A Gentle Introduction to Statistics Using SAS Studio. Ron Cody
Чтение книги онлайн.
Читать онлайн книгу A Gentle Introduction to Statistics Using SAS Studio - Ron Cody страница 8
When you click this tab, you see three separate tabs, one labeled My Tasks, another labeled Tasks, the last labeled Utilities. Expanding the Utilities tab displays three sub-tabs: Import Data, Query, and SAS Program. (See Figure 5.2 below.)
Figure 5.2: Expanding the Utilities Tab
The Import Data task is used to import data in a variety of formats and to create SAS data sets. A complete list of supported file types is shown in Figure 5.3.
Figure 5.3: List of Supported Files
As you can see in Figure 5.3, this import data utility can import data from many of the most common PC data formats. Because Excel workbooks and CSV files are so popular, let’s use them to demonstrate how SAS converts various file formats into SAS data sets.
Importing Data from an Excel Workbook
Your virtual machine is running a Linux operating system where naming conventions for files are different from the naming conventions used on Microsoft or Apple computers. Filenames in Linux are case sensitive, and folders and subfolders are separated by forward slashes. Filenames on Microsoft platforms are not case sensitive, and folders and subfolders are separated by backward slashes. To help resolve these file-naming conventions, you set up shared folders in your virtual machine that allow your SAS programs to read and write files to the hard drive on your computer.
There are slight differences in how you create shared folders, depending on whether you are running VirtualBox, VMware Workstation Player, or VMware Fusion. The easiest way to read and write data between your SAS Studio session and your hard drive is to place your data files in a specific location on your Windows hard drive—\SASUniversityEdition\myfolders.
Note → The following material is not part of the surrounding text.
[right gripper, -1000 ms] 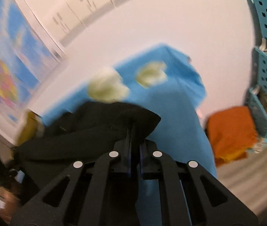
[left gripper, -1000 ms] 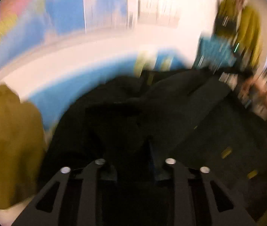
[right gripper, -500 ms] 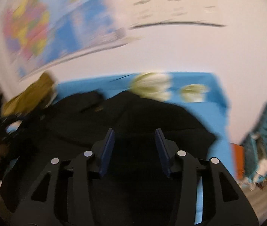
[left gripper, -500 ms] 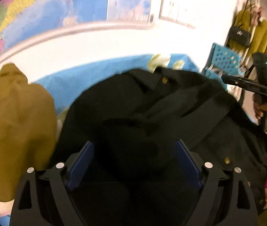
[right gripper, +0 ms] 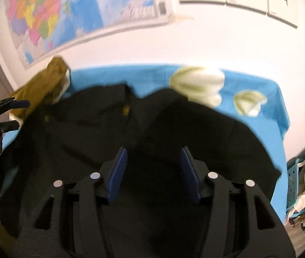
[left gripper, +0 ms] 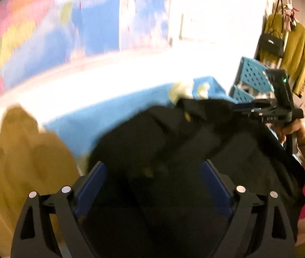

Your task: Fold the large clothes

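Note:
A large black garment [left gripper: 174, 142] with small brass buttons lies spread on a blue cloth-covered table [left gripper: 100, 111]. It also shows in the right wrist view [right gripper: 113, 126]. My left gripper [left gripper: 152, 167] is open, its blue-padded jaws wide apart above the garment's near part. My right gripper [right gripper: 153, 152] is open too, over the garment's near edge. The right gripper also shows at the right of the left wrist view [left gripper: 238, 106], at the garment's far corner. The left gripper shows at the left edge of the right wrist view [right gripper: 16, 114].
An olive-yellow garment [left gripper: 21, 157] lies heaped at the table's left end [right gripper: 44, 83]. The tablecloth has white tulip prints [right gripper: 197, 83]. Blue perforated crates [left gripper: 253, 79] and a rack of hanging clothes [left gripper: 292, 49] stand at the right. A map [right gripper: 62, 15] hangs on the wall behind.
Both grippers have opened and let go of the black garment, which now lies on the table. Both have drawn back a little from it.

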Demonstrator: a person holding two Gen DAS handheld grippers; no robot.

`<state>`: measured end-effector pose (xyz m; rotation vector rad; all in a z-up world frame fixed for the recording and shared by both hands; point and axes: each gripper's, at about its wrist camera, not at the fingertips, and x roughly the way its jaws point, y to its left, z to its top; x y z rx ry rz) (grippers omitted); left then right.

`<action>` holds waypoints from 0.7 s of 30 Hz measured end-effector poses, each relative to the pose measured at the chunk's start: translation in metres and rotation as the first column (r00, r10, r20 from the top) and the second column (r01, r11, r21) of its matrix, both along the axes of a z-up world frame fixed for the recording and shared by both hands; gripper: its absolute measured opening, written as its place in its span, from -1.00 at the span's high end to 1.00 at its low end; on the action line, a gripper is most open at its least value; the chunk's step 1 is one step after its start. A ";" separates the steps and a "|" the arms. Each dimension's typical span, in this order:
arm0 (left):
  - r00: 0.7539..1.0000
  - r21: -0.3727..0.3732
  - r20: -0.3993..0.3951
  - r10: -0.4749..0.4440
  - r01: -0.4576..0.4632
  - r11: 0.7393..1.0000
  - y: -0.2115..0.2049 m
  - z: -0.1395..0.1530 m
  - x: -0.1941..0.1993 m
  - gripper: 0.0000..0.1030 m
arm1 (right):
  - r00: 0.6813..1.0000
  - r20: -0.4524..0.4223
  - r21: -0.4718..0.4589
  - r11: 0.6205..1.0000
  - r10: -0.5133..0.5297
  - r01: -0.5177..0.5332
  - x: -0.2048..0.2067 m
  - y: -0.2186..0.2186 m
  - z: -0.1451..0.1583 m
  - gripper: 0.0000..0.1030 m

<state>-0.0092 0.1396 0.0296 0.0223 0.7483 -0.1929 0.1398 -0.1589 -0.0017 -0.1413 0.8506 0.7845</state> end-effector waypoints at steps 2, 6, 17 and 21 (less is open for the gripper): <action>1.000 0.038 0.000 0.007 -0.007 0.999 -0.005 0.012 0.031 -0.70 | 0.999 -0.025 0.004 1.000 -0.031 0.031 0.030 0.015 0.004 -0.02; 0.997 0.123 -0.066 0.034 -0.025 0.992 -0.021 0.005 0.101 -0.70 | 0.995 -0.069 -0.040 0.997 -0.067 0.065 0.077 0.047 -0.005 -0.06; 0.919 0.072 -0.386 0.078 -0.055 0.996 -0.025 -0.080 0.237 -0.43 | 0.975 -0.219 -0.197 0.980 -0.047 0.003 0.129 0.091 -0.051 0.10; 0.927 -0.049 -0.374 0.000 -0.020 0.999 -0.017 -0.073 0.224 0.32 | 0.985 -0.166 -0.177 0.982 0.035 -0.065 0.111 0.075 -0.043 0.55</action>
If you followed the installation directions for your choice of virtualization software, this location on your hard drive is mapped to a shared folder called /folders/myfolders in SAS Studio.
For most of the examples in this book, the location c:\SASUniversityEdition\myfolders is the folder where your data files and SAS data sets are located. All the programs and data files that you place in \SASUniversityEdition\myfolders will show up when you click the My Folders tab in the Navigation pane. Remember that this folder (or an equivalent folder on other operating systems) was created when you installed and configured SAS University Edition.
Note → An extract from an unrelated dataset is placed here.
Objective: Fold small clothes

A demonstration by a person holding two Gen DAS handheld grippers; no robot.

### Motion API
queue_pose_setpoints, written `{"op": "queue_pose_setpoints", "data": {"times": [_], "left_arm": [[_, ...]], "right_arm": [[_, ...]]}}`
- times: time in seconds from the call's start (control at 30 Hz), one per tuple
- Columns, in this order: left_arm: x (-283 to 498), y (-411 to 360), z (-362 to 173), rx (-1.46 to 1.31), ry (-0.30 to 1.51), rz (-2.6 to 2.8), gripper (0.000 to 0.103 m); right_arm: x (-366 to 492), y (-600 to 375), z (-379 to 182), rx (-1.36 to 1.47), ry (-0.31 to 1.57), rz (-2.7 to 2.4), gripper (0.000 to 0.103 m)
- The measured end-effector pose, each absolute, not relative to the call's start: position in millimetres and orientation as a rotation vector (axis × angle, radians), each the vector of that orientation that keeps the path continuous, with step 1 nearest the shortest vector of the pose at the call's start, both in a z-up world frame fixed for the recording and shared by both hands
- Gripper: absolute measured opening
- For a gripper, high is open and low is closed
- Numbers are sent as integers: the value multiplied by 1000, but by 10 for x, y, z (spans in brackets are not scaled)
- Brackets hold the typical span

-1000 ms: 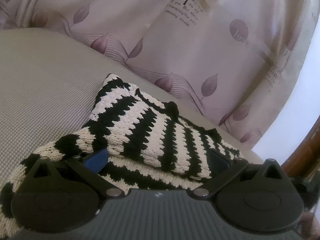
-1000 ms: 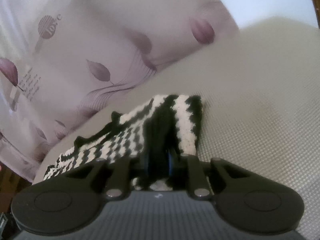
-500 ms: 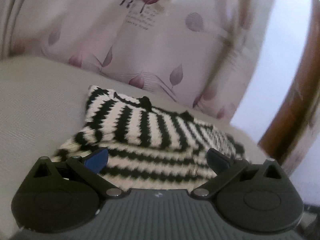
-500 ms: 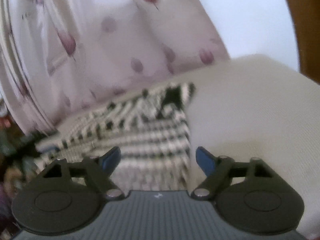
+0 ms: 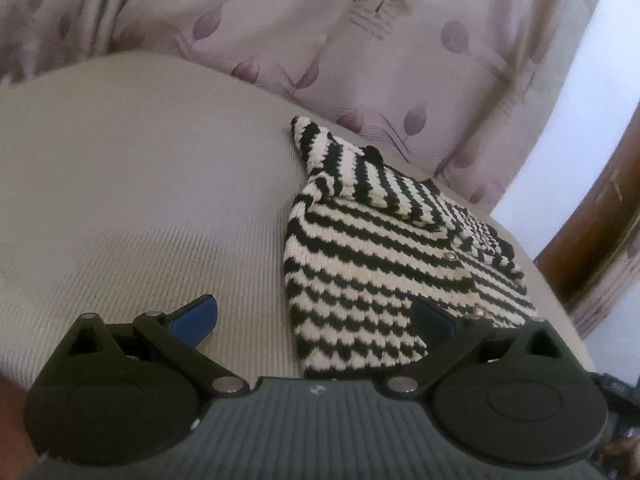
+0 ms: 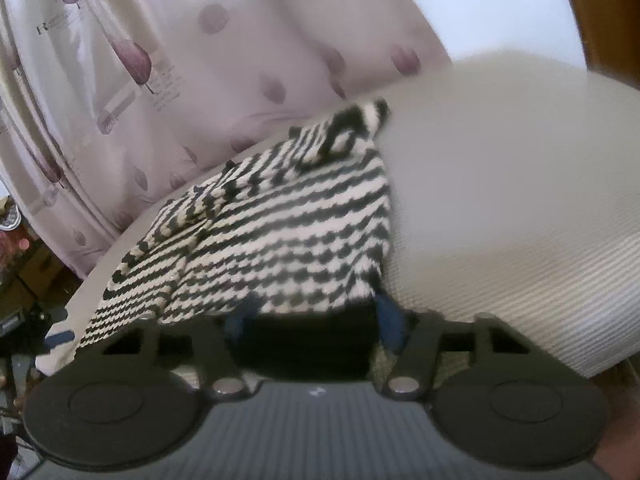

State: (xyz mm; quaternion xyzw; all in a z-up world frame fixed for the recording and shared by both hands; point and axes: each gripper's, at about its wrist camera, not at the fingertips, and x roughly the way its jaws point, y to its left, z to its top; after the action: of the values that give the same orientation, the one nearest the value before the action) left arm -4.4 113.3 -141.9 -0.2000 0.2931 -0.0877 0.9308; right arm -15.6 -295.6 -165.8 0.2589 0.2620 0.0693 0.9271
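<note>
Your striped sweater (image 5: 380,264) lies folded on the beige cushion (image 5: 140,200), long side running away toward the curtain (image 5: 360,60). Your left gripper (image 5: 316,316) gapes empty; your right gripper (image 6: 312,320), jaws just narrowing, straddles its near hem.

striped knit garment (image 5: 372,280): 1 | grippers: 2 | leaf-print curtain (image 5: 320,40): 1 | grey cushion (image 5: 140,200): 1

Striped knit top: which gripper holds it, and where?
Left gripper holds nothing. Right gripper, jaws just closing, flanks the top at its near black hem; grip unclear.
</note>
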Motion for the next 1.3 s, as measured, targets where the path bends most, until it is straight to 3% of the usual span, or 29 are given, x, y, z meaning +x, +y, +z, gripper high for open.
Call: {"op": "queue_pose_setpoints", "data": {"times": [0.43, 0.5, 0.57, 0.63, 0.67, 0.83, 0.9, 0.97, 1.0, 1.2, 1.3], "left_arm": [[-98, 818, -1509, -346, 618, -282, 92], [-95, 810, -1509, -340, 617, -274, 79], [-93, 810, -1522, -342, 626, -257, 39], [-63, 839, -1541, -354, 636, -237, 22], [-48, 875, -1558, -384, 640, -233, 20], [26, 890, -1545, -387, 662, -239, 21], [56, 845, -1513, -353, 670, -255, 36], [73, 811, -1495, -358, 671, -281, 59], [76, 781, -1490, -355, 671, -286, 61], [73, 549, -1486, -234, 658, -254, 63], [74, 509, -1490, -196, 660, -247, 63]], "right_arm": [[-193, -2972, -1694, 573, 512, 159, 59], [-196, -2972, -1696, 579, 512, 164, 59], [-188, -2961, -1694, 587, 517, 191, 61], [-168, -2941, -1684, 583, 524, 217, 65], [-152, -2936, -1678, 581, 529, 225, 65], [-74, -2944, -1682, 614, 542, 246, 65], [-59, -2944, -1685, 612, 548, 244, 58], [-42, -2981, -1706, 619, 568, 231, 32], [-44, -3014, -1723, 636, 570, 234, 31], [-71, -3067, -1764, 695, 558, 248, 32], [-84, -3092, -1765, 742, 536, 278, 58]]}}
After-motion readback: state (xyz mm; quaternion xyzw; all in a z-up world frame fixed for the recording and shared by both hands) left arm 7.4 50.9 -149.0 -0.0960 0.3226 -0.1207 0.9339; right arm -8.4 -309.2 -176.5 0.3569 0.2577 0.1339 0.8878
Let’s use the workbook Grades.xlsx (located in the folder c:\SASUniversityEdition\myfolders) for this demonstration.
If you go to the SAS author site (support.sas.com/cody) and scroll down to this book, you will see some choices listed, including one that reads, “Example Code and Data.” If you click on this link, you can download a ZIP file that contains some programs and data sets. Find the program Create_Datasets.sas and extract it. If you are using SAS Studio with SAS University Edition, a good place to put the files that you downloaded is in a folder called:
c:\SASUniversityEdition\Myfolders
It you do that, you can access the programs and data in the Server Files and Folders tab on the left side of the navigation screen.
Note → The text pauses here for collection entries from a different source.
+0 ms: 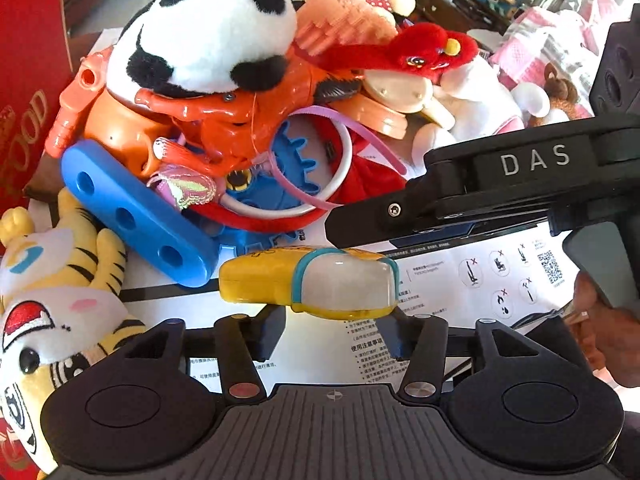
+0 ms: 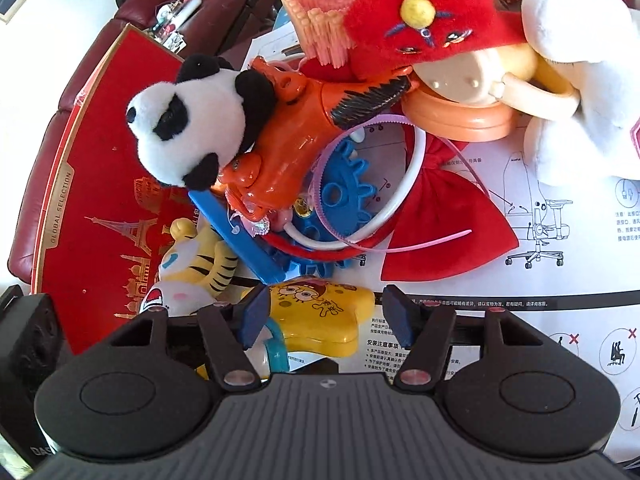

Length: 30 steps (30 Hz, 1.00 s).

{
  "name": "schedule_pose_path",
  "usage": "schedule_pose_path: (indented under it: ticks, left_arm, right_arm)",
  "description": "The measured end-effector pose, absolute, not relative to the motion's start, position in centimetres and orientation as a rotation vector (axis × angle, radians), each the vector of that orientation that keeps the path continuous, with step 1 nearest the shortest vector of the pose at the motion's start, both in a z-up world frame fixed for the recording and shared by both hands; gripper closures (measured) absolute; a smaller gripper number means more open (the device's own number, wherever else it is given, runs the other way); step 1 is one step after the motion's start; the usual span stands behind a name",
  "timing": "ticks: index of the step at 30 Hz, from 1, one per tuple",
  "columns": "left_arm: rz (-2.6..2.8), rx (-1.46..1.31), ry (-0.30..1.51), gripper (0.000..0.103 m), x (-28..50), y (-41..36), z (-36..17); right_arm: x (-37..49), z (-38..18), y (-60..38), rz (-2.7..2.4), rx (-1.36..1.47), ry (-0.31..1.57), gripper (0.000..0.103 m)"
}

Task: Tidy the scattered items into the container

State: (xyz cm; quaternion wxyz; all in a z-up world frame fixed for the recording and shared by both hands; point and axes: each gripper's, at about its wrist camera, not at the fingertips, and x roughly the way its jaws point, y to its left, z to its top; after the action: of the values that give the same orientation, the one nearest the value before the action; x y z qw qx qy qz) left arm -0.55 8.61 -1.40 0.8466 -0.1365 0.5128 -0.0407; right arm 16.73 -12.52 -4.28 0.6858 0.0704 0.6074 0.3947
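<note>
A yellow SpongeBob toy [image 1: 308,282] with a clear cap and teal trim lies on the white instruction sheet [image 1: 460,280]. My left gripper [image 1: 332,336] is open, its fingers on either side of the toy's near edge. My right gripper [image 2: 326,316] is open above the same toy [image 2: 320,312], jaws straddling it; it shows in the left wrist view [image 1: 360,220] just over the toy. Behind lies a pile: panda plush [image 1: 208,28], orange plastic toy [image 1: 224,120], blue gear toy [image 1: 140,216], red bow headband [image 2: 440,224]. The red box [image 2: 120,200] lies to the left.
A tiger plush [image 1: 52,300] lies at the left beside the red box [image 1: 24,92]. A red plush snake [image 1: 424,54], a peach comb-like toy [image 1: 344,12], white plush [image 2: 580,80] and orange dishes [image 2: 460,120] crowd the back. A sofa [image 2: 160,8] stands behind.
</note>
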Motion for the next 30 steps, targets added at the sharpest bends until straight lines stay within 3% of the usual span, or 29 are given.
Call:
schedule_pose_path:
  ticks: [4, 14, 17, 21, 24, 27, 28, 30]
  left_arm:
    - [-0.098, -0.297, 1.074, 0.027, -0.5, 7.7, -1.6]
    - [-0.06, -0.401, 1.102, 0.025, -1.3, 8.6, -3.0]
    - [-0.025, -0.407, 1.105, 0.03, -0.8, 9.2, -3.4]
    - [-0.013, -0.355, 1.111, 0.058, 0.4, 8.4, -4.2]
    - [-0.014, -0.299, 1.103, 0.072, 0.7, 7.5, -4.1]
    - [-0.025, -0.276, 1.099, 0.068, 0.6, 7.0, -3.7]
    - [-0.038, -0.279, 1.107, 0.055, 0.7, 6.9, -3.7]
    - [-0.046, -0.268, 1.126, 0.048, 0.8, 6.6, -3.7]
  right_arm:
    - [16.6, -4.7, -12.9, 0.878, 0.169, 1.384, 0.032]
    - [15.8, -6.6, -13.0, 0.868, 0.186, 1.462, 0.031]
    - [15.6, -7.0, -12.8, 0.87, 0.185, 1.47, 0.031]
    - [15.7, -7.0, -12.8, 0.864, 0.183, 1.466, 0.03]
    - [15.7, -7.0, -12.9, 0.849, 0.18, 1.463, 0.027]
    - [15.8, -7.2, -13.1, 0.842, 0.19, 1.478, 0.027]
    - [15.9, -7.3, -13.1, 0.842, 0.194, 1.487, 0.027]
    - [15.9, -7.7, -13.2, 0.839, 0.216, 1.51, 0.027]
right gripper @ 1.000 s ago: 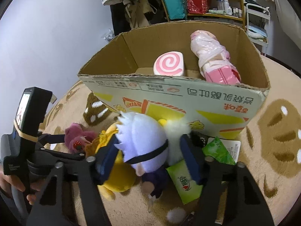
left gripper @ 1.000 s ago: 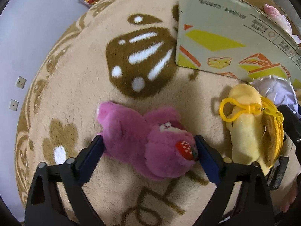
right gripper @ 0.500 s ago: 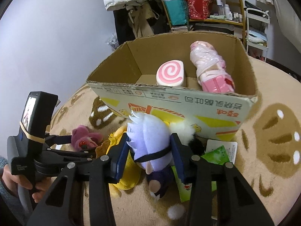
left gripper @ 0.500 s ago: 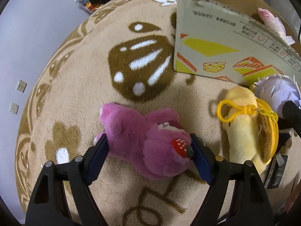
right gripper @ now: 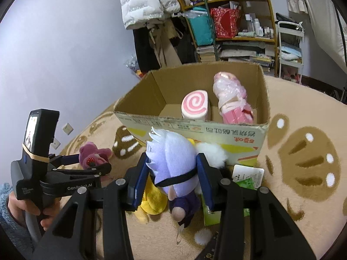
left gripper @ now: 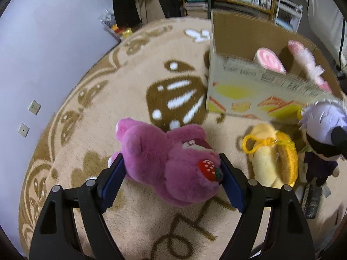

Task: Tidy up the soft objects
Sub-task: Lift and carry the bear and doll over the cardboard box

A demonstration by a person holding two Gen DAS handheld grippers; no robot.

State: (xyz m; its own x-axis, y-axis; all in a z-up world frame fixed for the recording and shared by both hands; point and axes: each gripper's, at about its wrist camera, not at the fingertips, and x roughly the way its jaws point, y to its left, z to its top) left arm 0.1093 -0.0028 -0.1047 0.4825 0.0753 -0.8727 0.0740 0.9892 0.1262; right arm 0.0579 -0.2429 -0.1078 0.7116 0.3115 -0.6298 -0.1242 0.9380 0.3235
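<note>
My left gripper (left gripper: pixel 171 173) is shut on a purple plush bear (left gripper: pixel 164 162) with a strawberry patch and holds it a little above the rug. My right gripper (right gripper: pixel 173 177) is shut on the head of a white-haired doll (right gripper: pixel 173 164), lifted in front of the cardboard box (right gripper: pixel 216 130). The doll also shows in the left wrist view (left gripper: pixel 323 130). The box holds a pink swirl plush (right gripper: pixel 195 106) and a pink wrapped doll (right gripper: pixel 232 99). A yellow plush pouch (left gripper: pixel 273 158) with a clip lies on the rug.
A green packet (right gripper: pixel 247 182) and a white fluffy toy (right gripper: pixel 212 153) lie by the box's front wall. The round beige rug (left gripper: pixel 86 112) meets a purple wall at the left. Shelves and hanging coats (right gripper: pixel 147 4) stand behind the box.
Both grippers have closed on their toys and risen. The purple bear and the white-haired doll are lifted off the rug, and both views now look more over the box.
</note>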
Next, open up SAS Studio. In the option to edit the Autoexec.sas file (click on the icon to the left of the question mark (?) on the top line of SAS Studio and select “Edit Autoexec File”), add a line similar to the one below:
libname Stats ‘/folders/Myfolders’;
If you are using SAS Studio in another environment (such as the SAS Windowing Environment or SAS on Demand), you will be placing your files in different locations and modifying the LIBNAME statement shown above.
If you open this workbook in Excel, it looks like this.
Figure 5.4: Excel Workbook Grades.xlsx
The first row of the worksheet contains column names (also known as variable names). The remaining rows contain data on three students (yes, it was a very small class). The worksheet name was not changed so that it has the default name Sheet1.
The first step to import this data into a SAS data set is to double-click the Import Data task.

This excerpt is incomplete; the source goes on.